--- Recorded data ---

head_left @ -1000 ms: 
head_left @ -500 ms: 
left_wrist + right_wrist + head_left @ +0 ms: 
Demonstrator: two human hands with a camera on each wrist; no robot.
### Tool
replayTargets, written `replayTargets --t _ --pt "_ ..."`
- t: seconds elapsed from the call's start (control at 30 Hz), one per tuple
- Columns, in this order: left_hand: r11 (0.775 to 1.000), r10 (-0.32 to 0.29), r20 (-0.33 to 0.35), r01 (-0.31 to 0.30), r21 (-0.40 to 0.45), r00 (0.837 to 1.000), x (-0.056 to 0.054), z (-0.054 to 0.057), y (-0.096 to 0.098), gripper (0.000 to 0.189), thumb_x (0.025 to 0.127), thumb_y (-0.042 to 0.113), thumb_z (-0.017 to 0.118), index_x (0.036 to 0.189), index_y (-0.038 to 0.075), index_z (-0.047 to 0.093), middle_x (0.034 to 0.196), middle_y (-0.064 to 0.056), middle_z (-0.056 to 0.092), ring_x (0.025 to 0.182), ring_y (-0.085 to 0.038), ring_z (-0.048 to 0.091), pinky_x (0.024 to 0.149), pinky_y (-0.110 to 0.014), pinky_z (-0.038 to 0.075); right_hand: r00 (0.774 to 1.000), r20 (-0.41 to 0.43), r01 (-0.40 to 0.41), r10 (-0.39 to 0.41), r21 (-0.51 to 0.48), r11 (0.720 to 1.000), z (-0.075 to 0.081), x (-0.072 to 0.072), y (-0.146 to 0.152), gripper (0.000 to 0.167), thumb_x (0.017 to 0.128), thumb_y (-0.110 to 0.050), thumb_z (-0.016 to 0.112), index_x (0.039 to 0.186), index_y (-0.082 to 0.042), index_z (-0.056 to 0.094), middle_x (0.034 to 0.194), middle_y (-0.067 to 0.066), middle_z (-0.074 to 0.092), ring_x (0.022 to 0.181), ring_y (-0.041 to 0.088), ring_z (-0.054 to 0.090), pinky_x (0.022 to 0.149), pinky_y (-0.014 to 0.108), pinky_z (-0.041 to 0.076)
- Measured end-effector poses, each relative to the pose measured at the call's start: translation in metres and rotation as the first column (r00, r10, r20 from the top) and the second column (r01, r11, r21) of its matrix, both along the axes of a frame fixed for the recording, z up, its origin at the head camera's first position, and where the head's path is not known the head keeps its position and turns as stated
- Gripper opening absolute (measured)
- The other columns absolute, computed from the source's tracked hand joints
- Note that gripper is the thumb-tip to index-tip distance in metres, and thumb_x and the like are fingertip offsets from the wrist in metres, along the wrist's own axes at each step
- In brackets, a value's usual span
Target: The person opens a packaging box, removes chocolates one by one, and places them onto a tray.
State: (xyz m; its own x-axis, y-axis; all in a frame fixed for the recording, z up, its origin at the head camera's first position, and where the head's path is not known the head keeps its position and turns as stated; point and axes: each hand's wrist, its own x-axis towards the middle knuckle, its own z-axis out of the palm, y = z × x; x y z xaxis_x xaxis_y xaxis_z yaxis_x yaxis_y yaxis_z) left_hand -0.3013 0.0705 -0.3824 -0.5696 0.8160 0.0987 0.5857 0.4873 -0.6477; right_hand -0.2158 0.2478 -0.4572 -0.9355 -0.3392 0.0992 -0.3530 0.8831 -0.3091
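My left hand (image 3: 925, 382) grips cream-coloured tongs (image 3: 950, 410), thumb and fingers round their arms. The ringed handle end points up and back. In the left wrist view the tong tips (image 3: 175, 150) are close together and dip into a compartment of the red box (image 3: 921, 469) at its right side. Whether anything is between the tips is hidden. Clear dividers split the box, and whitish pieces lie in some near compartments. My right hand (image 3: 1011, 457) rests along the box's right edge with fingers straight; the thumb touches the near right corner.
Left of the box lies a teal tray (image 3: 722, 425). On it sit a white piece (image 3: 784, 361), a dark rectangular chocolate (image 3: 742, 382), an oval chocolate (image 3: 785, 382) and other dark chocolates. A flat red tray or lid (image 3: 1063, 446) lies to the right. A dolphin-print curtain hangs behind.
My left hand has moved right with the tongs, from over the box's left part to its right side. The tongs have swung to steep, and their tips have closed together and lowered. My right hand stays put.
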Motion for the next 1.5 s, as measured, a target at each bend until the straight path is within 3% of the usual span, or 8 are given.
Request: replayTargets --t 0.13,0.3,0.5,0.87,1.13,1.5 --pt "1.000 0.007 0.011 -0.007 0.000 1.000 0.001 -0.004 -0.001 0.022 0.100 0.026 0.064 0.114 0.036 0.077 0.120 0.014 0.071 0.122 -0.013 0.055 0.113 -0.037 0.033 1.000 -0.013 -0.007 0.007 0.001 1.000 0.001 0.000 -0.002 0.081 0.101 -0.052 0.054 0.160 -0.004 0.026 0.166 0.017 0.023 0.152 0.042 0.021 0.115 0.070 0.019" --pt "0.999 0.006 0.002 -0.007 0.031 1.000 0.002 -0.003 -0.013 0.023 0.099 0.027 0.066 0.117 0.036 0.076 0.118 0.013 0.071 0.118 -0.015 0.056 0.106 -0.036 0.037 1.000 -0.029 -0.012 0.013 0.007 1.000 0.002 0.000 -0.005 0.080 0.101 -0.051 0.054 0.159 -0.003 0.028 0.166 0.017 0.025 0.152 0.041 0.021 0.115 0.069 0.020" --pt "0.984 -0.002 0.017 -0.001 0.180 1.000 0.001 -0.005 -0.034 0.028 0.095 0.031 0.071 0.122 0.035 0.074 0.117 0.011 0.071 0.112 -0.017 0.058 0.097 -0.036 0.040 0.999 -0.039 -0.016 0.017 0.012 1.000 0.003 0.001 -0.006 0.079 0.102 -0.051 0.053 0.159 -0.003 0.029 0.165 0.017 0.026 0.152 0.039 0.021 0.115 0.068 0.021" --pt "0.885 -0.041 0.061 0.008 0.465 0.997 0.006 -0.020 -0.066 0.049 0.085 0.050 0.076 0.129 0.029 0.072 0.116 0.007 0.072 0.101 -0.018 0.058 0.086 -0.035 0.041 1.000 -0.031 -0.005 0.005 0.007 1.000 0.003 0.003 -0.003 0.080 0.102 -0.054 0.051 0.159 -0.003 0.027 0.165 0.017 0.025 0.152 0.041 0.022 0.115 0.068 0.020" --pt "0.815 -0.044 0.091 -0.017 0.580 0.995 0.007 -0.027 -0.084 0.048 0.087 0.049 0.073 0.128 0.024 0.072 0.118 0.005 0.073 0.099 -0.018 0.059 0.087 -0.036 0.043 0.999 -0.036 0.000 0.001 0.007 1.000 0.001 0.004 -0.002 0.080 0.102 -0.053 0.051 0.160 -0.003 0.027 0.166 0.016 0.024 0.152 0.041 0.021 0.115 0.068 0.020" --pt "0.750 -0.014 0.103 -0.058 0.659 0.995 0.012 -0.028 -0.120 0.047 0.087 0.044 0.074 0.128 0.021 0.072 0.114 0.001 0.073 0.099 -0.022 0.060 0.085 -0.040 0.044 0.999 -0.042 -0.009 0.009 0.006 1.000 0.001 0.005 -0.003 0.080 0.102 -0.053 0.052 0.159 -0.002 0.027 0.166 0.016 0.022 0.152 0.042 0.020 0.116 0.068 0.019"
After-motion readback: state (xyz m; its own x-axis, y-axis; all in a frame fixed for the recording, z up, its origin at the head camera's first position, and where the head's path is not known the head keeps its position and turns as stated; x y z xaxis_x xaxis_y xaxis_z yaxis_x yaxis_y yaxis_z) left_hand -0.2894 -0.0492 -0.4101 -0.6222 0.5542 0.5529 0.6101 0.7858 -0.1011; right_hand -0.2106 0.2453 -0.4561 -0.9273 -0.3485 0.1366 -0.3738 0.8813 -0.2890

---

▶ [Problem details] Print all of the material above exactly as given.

▶ [Written answer]
head_left @ -1000 ms: 
head_left @ -500 ms: 
left_wrist + right_wrist + head_left @ +0 ms: 
Demonstrator: two human hands with a camera on each wrist; no robot.
### Tool
replayTargets, written `replayTargets --t _ --pt "_ ..."`
- t: seconds elapsed from the call's start (control at 30 Hz), one per tuple
- Columns, in this order: left_hand: r11 (0.775 to 1.000), r10 (-0.32 to 0.29), r20 (-0.33 to 0.35), r01 (-0.31 to 0.30), r21 (-0.40 to 0.45), r00 (0.837 to 1.000), x (-0.056 to 0.054), z (-0.054 to 0.057), y (-0.096 to 0.098), gripper (0.000 to 0.189), thumb_x (0.025 to 0.127), thumb_y (-0.042 to 0.113), thumb_z (-0.017 to 0.118), index_x (0.036 to 0.189), index_y (-0.038 to 0.075), index_z (-0.047 to 0.093), middle_x (0.034 to 0.196), middle_y (-0.064 to 0.056), middle_z (-0.056 to 0.092), ring_x (0.025 to 0.182), ring_y (-0.085 to 0.038), ring_z (-0.048 to 0.091), pinky_x (0.024 to 0.149), pinky_y (-0.110 to 0.014), pinky_z (-0.038 to 0.075); right_hand: r00 (0.774 to 1.000), r20 (-0.41 to 0.43), r01 (-0.40 to 0.41), r10 (-0.39 to 0.41), r21 (-0.51 to 0.48), r11 (0.720 to 1.000), z (-0.075 to 0.081), x (-0.072 to 0.072), y (-0.146 to 0.152), gripper (0.000 to 0.167), thumb_x (0.017 to 0.128), thumb_y (-0.110 to 0.050), thumb_z (-0.016 to 0.112), index_x (0.039 to 0.186), index_y (-0.082 to 0.042), index_z (-0.056 to 0.094), middle_x (0.034 to 0.194), middle_y (-0.067 to 0.066), middle_z (-0.074 to 0.092), ring_x (0.022 to 0.181), ring_y (-0.041 to 0.088), ring_z (-0.054 to 0.090), pinky_x (0.022 to 0.149), pinky_y (-0.014 to 0.108), pinky_z (-0.041 to 0.076)
- Measured end-effector poses, each relative to the pose measured at the call's start: translation in metres and rotation as the first column (r00, r10, r20 from the top) and the second column (r01, r11, r21) of its matrix, both along the axes of a frame fixed for the recording, z up, its origin at the head camera's first position, and where the head's path is not known the head keeps its position and turns as stated
- Gripper opening absolute (measured)
- The other columns absolute, computed from the source's tracked hand joints
- Note that gripper is the thumb-tip to index-tip distance in metres, and thumb_x and the like are fingertip offsets from the wrist in metres, along the wrist's own axes at each step
- In brackets, a value's usual span
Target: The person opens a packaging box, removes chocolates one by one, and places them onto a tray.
State: (xyz m; its own x-axis, y-axis; all in a frame fixed for the recording, z up, its origin at the head camera's first position, and where the head's path is not known the head keeps its position and turns as stated; point and axes: each hand's wrist, its own x-axis towards the middle knuckle, its own z-axis out of the palm, y = z × x; x y z xaxis_x xaxis_y xaxis_z yaxis_x yaxis_y yaxis_z) left_hand -0.3013 0.0705 -0.3824 -0.5696 0.8160 0.0987 0.5857 0.4873 -0.6477; right_hand -0.2158 0.2478 -0.4572 -0.9355 -0.3392 0.0992 -0.3530 0.8831 -0.3091
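My left hand (image 3: 925, 382) grips cream-coloured tongs (image 3: 950, 410), thumb and fingers round their arms. The ringed handle end points up and back. In the left wrist view the tong tips (image 3: 175, 150) are close together and dip into a compartment of the red box (image 3: 921, 469) at its right side. Whether anything is between the tips is hidden. Clear dividers split the box, and whitish pieces lie in some near compartments. My right hand (image 3: 1011, 457) rests along the box's right edge with fingers straight; the thumb touches the near right corner.
Left of the box lies a teal tray (image 3: 722, 425). On it sit a white piece (image 3: 784, 361), a dark rectangular chocolate (image 3: 742, 382), an oval chocolate (image 3: 785, 382) and other dark chocolates. A flat red tray or lid (image 3: 1063, 446) lies to the right. A dolphin-print curtain hangs behind.
My left hand has moved right with the tongs, from over the box's left part to its right side. The tongs have swung to steep, and their tips have closed together and lowered. My right hand stays put.
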Motion for the next 1.5 s, as measured, a target at each bend until the straight path is within 3% of the usual span, or 8 are given.
Request: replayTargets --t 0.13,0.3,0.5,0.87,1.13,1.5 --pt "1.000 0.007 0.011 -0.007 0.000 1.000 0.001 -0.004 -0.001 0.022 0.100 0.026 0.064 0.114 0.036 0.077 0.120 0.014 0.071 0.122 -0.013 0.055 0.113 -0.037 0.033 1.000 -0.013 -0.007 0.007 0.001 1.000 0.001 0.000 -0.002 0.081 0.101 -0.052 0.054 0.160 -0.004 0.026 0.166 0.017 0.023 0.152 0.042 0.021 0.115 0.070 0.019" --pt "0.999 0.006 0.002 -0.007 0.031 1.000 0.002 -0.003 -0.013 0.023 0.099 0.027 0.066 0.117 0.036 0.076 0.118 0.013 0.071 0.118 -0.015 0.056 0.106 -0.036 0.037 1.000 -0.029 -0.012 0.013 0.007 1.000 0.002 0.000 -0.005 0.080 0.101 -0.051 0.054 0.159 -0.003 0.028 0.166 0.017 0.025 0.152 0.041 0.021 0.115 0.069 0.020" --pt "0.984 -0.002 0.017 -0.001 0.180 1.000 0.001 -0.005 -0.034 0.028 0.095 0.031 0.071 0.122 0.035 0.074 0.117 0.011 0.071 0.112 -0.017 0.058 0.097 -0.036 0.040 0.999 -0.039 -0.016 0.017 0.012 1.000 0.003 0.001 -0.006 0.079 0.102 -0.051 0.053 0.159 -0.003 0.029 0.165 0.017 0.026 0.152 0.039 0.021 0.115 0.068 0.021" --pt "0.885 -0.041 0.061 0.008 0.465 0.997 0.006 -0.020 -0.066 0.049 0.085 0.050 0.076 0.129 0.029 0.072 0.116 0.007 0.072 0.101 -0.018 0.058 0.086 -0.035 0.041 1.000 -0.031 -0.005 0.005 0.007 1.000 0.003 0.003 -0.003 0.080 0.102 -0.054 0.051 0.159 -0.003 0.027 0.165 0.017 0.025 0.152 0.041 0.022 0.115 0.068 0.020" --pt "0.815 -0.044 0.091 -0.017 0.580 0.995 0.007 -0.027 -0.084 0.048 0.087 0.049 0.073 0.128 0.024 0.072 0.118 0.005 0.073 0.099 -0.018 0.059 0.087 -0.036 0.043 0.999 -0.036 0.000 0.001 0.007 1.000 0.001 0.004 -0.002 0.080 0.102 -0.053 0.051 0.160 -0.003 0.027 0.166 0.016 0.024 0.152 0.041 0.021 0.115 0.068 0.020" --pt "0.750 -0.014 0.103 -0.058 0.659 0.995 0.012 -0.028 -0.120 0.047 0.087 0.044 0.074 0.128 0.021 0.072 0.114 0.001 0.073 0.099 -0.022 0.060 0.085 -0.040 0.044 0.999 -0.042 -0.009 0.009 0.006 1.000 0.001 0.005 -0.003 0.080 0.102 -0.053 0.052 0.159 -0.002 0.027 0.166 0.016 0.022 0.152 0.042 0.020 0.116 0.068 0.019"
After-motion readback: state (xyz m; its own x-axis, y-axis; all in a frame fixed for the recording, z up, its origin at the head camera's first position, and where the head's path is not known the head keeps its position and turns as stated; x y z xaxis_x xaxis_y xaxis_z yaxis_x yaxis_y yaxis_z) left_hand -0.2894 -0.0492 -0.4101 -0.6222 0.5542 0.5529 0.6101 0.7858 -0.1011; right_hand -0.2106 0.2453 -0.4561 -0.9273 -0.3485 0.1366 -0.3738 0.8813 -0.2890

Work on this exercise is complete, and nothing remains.